◆ **Task to complete**:
Within the entries below, please retype exactly the lines starting with the line that has "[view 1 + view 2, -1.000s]" and going on through the line that has "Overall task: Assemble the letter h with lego", but not the pictures.

_ _ _ _

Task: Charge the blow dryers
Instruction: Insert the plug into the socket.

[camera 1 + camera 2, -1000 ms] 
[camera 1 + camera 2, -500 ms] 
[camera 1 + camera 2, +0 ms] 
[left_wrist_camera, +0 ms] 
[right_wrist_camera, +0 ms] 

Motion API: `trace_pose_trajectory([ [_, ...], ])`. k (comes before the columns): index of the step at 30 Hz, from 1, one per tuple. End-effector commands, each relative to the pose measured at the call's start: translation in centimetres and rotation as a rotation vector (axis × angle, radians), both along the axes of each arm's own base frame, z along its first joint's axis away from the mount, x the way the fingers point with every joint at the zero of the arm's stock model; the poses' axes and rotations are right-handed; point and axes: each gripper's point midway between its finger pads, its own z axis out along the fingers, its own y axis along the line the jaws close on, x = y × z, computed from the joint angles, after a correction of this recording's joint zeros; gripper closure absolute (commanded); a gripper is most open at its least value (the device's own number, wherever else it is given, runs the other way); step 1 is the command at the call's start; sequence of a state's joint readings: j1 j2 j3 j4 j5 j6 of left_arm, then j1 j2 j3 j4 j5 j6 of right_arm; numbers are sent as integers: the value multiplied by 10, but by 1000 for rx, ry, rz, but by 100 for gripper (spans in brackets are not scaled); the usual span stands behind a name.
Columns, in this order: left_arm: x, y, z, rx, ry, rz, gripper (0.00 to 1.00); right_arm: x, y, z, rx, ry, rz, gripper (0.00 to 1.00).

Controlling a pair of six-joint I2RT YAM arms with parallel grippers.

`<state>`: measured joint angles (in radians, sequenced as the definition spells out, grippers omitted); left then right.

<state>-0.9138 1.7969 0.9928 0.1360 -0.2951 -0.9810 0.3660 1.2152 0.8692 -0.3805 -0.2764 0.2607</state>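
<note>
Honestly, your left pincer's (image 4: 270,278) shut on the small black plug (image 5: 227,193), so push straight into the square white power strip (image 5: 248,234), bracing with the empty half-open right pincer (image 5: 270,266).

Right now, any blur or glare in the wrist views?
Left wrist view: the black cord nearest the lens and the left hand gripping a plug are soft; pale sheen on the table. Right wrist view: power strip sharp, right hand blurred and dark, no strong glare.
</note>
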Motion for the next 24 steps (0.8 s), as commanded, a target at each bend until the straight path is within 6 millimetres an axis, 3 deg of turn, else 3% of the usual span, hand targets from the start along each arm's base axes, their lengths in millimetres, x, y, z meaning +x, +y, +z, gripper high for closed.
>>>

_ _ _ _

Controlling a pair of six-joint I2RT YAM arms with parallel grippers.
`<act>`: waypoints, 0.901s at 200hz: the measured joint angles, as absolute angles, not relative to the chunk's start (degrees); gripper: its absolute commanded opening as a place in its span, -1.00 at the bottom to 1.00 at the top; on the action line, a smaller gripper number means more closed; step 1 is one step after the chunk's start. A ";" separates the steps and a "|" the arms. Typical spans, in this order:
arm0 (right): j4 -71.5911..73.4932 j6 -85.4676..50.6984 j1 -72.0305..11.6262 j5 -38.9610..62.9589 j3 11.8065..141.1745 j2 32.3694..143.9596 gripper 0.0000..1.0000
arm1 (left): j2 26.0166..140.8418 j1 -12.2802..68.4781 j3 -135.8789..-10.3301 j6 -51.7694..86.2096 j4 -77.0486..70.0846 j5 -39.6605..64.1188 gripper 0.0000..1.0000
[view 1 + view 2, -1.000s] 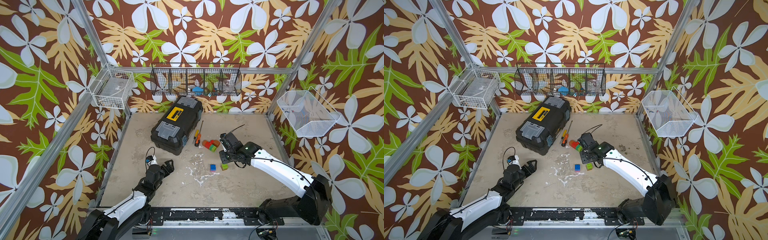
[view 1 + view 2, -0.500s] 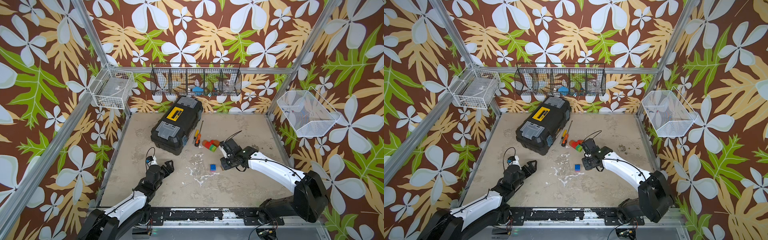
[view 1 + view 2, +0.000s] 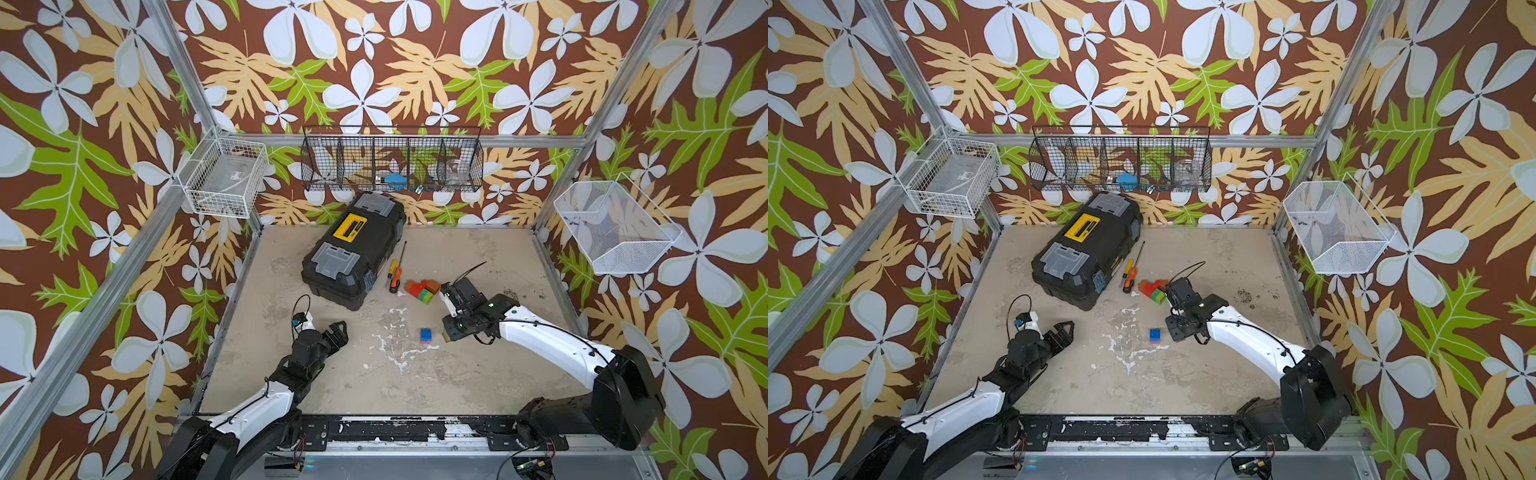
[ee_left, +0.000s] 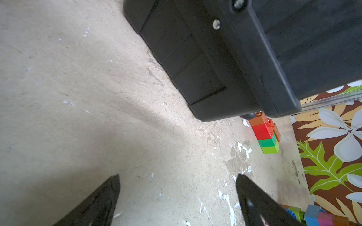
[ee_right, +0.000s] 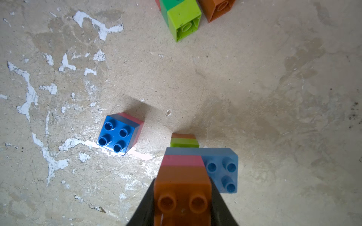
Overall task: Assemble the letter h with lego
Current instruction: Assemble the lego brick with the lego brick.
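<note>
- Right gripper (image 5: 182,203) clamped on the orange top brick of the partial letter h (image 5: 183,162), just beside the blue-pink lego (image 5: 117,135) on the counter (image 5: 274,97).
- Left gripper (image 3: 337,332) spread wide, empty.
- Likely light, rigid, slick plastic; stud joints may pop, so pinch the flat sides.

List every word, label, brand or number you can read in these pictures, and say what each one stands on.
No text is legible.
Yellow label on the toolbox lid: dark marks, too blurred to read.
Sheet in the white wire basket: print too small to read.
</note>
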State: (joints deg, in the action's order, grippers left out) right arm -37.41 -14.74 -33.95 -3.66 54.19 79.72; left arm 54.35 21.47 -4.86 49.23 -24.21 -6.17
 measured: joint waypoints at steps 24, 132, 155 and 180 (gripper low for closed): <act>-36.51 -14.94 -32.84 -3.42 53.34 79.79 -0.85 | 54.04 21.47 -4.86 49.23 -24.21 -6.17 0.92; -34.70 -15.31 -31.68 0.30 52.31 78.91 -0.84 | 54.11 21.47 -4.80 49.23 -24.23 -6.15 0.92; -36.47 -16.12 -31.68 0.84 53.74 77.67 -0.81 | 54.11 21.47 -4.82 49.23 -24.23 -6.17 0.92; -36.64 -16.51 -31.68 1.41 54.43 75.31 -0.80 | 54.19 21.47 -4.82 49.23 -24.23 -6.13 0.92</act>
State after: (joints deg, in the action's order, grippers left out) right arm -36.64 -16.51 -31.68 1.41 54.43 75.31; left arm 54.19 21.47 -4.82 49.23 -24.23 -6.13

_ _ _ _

◆ **Result of this exercise**:
[view 1 + view 2, -1.000s] 
[view 1 + view 2, -0.500s] 
[view 1 + view 2, +0.000s] 
[ee_left, +0.000s] 
[ee_right, +0.000s] 
Overall task: Assemble the letter h with lego

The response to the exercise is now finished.